Il est important de souligner que ces injustices ne sont pas des dérapages ou des écarts isolés. Ces injustices ne sont pas une erreur ou un symptôme, ils sont la politique et la maladie elles-mêmes. Les actions de l’armée israélienne en 2020 ne sont rien d’autre que la continuation et le maintien de l’héritage du massacre, de l’expulsion des familles et des vols de terres, l’héritage qui a « rendu possible » l’établissement de l’État d’Israël, comme État démocratique légitime, pour juifs seulement.

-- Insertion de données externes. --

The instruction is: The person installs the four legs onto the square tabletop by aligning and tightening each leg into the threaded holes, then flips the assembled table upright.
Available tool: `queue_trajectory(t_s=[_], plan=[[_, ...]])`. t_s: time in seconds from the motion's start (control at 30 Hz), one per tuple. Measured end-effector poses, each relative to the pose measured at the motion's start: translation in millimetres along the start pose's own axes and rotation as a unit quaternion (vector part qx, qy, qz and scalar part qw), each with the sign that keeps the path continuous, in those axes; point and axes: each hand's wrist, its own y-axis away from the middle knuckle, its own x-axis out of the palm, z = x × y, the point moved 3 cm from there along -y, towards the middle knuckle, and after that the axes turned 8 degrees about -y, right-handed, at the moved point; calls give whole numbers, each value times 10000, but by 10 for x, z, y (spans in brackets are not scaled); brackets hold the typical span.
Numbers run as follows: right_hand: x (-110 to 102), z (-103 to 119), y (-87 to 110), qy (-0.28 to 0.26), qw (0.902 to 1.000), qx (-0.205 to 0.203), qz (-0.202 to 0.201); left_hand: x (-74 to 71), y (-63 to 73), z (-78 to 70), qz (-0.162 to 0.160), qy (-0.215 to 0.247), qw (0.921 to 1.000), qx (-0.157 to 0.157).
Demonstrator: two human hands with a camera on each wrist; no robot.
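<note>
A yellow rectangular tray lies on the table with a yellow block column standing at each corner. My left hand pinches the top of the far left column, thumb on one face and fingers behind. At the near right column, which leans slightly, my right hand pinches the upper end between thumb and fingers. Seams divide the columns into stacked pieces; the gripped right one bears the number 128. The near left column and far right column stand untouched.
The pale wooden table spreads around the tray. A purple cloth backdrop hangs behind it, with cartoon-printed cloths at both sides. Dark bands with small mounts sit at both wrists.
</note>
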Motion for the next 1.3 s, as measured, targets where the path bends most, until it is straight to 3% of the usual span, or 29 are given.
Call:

Historiquement, l’armée a été perçue comme un outil qui servait la politique du « melting pot », une institution qui traversait les divisions de classes sociales et de genre dans la société israélienne. Mais cela ne pourrait pas être plus loin de la vérité. L’armée met en œuvre un programme clair de « canalisation » ; les soldats issus de la classe moyenne supérieure sont dirigés vers des positions dotées de perspectives économiques et civiles, tandis que les soldats issus de milieux socioéconomiques inférieurs sont dirigés vers des positions à haut risque mental et physique et qui ne leur fournissent pas le même tremplin vers la société civile. Simultanément, la représentation des femmes dans des positions violentes, comme pilotes, commandantes de tanks, soldates et agentes de renseignement, est commercialisée comme une réalisation féministe. Comment ferait-il sens que le combat contre l’inégalité de genre soit réalisé par l’oppression des Palestiniennes ? Ces « réalisations » éludent la solidarité avec la lutte des Palestiniennes. L’armée cimente ces relations de pouvoir et l’oppression des communautés marginalisées en cooptant cyniquement leurs luttes.

Nous appelons les lycéens et lycéennes de notre âge à se demander : que servons-nous et qui servons-nous quand nous nous engageons dans l’armée ? Pourquoi nous engageons-nous ? Quelle réalité créons-nous en servant dans cette armée d’occupation ? Nous voulons la paix et la paix réelle exige la justice. La justice exige la reconnaissance des injustices passées et présentes et de la Nakba, qui se poursuit. La justice exige une réforme : la fin de l’occupation, la fin du siège de Gaza et la reconnaissance du droit au retour des réfugiés palestiniens. La justice demande la solidarité, la lutte commune et le refus.